C’est dans ce contexte que le groupe TotalEnergies a été une nouvelle fois pointé du doigt par le quotidien Le Monde, avec un titre à la fois absurde et abject, en une de l’édition parue mercredi dernier : "le gaz de TotalEnergies alimente des bombardiers russes en Ukraine". Le groupe dirigé par Patrick Pouyanné a eu beau démontrer par A + B pourquoi et comment tout était faux dans cet article, cela n’a pas empêché le quotidien de renouveler ses affirmations, en se réfugiant derrière les déclarations d’ONG, et en s’abritant derrière le fameux "devoir de vigilance".

Il reste que c’est la cinquième "une" hostile consacrée par le quotidien du soir au principal groupe énergétique français en trois ans.

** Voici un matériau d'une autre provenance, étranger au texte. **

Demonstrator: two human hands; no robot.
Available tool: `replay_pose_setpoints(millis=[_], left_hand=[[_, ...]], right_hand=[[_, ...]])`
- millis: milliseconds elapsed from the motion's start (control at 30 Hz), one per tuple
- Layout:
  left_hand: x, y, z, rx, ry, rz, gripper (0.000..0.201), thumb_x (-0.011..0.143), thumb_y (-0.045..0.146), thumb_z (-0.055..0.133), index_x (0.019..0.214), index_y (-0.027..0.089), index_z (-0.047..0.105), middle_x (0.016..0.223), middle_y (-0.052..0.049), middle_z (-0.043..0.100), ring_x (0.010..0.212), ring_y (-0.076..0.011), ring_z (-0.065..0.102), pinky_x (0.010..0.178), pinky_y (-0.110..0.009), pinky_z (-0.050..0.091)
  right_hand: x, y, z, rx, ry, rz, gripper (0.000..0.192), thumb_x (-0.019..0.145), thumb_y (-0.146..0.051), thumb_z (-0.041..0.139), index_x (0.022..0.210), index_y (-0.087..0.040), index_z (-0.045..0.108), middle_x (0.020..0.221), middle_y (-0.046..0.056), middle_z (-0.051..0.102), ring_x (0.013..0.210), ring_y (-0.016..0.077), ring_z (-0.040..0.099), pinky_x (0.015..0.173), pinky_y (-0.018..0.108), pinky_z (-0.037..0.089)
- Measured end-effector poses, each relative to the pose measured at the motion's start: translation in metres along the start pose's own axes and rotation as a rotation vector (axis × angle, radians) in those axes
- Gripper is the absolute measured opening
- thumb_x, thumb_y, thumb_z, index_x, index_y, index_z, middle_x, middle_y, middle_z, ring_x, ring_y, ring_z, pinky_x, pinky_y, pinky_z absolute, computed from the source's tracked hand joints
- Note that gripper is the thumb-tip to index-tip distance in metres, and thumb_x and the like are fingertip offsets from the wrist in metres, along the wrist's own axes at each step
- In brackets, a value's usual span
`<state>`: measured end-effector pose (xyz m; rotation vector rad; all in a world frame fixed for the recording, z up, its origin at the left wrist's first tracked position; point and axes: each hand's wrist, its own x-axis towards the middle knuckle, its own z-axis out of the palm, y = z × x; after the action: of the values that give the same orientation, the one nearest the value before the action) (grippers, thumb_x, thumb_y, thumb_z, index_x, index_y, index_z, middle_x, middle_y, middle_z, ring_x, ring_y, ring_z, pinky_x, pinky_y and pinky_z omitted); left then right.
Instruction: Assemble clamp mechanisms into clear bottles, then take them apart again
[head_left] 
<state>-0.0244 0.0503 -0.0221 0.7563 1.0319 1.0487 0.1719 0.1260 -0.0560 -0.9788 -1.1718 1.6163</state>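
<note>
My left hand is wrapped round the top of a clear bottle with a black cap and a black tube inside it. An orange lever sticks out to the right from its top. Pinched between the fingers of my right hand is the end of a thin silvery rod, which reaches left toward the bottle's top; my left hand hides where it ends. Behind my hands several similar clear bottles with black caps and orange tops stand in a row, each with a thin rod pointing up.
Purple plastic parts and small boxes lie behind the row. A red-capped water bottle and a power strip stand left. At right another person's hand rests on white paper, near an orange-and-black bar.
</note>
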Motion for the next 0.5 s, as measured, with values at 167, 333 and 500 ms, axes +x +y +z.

Avec une volonté de jeter l’opprobre sur son action – où qu’elle se passe – et même sur son passé. Cela s’ajoute à la stupide procédure judiciaire lancée contre Patrick Pouyanné ès qualités d’administrateur de Polytechnique et à la volonté de nombreux politiques – y compris de droite de taxer les "surprofits". Dans son propos liminaire de rentrée, le Chef de l’État a invité les ministres à faire preuve de responsabilité et à ne pas dire "tout et n’importe quoi", visant notamment la polémique stérile sur les jets privés. Il est dommage que le "quatrième pouvoir" s’arroge encore le droit de clouer au pilori des grands groupes français, au nom d’une "morale" dont il estime être l’unique gardien.